Immunotherapy may be used for the treatment of glioblastoma multiforme; however, the induced immune response is inadequate when either T cells or dendritic cells are used alone. In this study, we established a novel vaccine procedure in rats, using dendritic cells pulsed with C6 tumor cell lysates in combination with adoptive transfer of T lymphocytes from syngenic donors. On day 21 after tumor inoculation, all the rats were sacrificed, the brains were harvested for calculation of glioma volume, cytolytic T lymphocyte responses were measured by cytotoxic assay, and the frequency of regulatory T lymphocytes (CD4(+)CD25(+)FOXP3(+)) in the peripheral blood was investigated by flow cytometric analysis. The survival rate of rats bearing C6 glioma was observed.

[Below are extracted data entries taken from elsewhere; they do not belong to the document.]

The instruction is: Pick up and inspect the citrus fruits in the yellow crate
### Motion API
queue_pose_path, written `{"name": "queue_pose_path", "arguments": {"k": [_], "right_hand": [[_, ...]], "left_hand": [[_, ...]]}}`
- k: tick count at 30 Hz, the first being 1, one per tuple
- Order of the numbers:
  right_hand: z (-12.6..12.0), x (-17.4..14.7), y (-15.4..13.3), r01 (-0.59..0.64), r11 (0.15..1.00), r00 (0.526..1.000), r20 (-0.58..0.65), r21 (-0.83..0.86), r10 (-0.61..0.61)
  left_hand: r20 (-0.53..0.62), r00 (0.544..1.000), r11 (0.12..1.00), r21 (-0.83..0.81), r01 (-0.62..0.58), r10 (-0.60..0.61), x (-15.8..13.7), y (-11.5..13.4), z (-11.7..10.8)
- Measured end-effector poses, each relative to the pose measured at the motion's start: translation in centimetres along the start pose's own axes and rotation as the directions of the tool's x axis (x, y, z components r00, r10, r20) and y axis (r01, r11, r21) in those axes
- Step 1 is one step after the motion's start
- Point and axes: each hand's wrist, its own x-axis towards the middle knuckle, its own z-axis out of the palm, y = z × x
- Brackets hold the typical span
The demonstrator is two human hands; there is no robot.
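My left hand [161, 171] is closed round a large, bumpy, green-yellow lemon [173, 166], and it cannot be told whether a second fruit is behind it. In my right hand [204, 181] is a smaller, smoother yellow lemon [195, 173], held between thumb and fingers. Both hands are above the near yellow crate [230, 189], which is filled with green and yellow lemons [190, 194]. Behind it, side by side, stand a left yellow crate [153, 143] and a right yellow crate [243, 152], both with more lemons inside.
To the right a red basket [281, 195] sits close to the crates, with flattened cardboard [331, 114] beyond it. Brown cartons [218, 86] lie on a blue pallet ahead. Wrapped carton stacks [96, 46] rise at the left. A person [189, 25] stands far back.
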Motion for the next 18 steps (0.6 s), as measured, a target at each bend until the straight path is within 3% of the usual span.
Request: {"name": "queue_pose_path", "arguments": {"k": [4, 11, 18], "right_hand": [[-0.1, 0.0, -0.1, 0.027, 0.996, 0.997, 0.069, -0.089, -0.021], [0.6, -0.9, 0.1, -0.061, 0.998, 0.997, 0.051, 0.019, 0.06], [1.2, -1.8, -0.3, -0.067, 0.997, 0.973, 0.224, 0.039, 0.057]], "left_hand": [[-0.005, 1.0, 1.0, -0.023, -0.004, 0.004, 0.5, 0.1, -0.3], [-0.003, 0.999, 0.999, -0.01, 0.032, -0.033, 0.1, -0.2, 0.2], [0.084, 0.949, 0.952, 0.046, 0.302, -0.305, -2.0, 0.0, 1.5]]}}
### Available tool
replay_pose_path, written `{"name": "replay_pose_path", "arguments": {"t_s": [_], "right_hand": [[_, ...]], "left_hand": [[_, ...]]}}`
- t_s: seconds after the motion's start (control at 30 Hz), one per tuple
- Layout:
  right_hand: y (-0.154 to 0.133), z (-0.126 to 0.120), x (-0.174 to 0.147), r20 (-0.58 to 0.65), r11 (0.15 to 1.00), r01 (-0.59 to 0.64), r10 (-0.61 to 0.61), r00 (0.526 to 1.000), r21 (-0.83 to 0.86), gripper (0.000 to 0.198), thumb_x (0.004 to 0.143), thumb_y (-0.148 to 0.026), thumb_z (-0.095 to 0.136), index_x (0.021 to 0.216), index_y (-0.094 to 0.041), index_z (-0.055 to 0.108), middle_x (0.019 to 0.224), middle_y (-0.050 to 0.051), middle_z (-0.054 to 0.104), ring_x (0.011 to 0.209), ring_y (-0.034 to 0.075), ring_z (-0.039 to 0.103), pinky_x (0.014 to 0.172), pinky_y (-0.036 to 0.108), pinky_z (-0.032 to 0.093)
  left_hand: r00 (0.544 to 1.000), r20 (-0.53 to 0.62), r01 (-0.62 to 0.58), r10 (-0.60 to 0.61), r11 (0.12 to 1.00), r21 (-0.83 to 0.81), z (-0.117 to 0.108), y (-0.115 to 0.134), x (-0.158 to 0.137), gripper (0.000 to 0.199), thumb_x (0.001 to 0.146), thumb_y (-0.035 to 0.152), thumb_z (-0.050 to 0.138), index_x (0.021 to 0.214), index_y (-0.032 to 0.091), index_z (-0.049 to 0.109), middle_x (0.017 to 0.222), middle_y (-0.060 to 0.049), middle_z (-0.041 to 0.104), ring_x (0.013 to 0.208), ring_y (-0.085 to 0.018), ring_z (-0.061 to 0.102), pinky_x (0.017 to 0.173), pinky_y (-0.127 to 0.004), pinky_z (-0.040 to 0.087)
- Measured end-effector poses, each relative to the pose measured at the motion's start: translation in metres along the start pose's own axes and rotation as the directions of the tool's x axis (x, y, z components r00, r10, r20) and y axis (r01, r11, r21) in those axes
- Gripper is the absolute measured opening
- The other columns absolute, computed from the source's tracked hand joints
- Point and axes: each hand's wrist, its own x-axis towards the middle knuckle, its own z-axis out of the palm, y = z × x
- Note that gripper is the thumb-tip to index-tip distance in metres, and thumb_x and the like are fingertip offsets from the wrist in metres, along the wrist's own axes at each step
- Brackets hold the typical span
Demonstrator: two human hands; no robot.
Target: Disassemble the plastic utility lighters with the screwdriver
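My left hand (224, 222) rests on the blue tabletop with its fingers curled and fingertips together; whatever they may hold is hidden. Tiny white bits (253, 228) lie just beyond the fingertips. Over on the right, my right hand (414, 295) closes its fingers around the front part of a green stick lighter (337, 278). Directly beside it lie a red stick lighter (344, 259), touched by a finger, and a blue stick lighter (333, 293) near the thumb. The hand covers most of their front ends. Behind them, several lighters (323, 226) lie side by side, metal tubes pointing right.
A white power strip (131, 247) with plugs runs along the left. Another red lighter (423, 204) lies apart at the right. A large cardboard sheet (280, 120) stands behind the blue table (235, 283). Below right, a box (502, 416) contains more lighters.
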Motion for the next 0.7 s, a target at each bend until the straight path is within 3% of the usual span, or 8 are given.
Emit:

Results showed that the co-immunization strategy had significant anti-tumor potential against the pre-established C6 glioma, and induced a strong cytolytic T lymphocyte response in rats. The frequency of peripheral blood CD4(+)CD25(+)FOXP3(+) regulatory T lymphocytes was significantly decreased following the combination therapy, and the rats survived for a longer period. Experimental findings indicate that the combined immunotherapy of glioma cell lysate-pulsed dendritic cell vaccination following adoptive transfer of T cells can effectively inhibit the growth of gliomas in rats, boost anti-tumor immunity and produce a sustained immune response while avoiding the accumulation of CD4(+)CD25(+)FOXP3(+) regulatory T lymphocytes.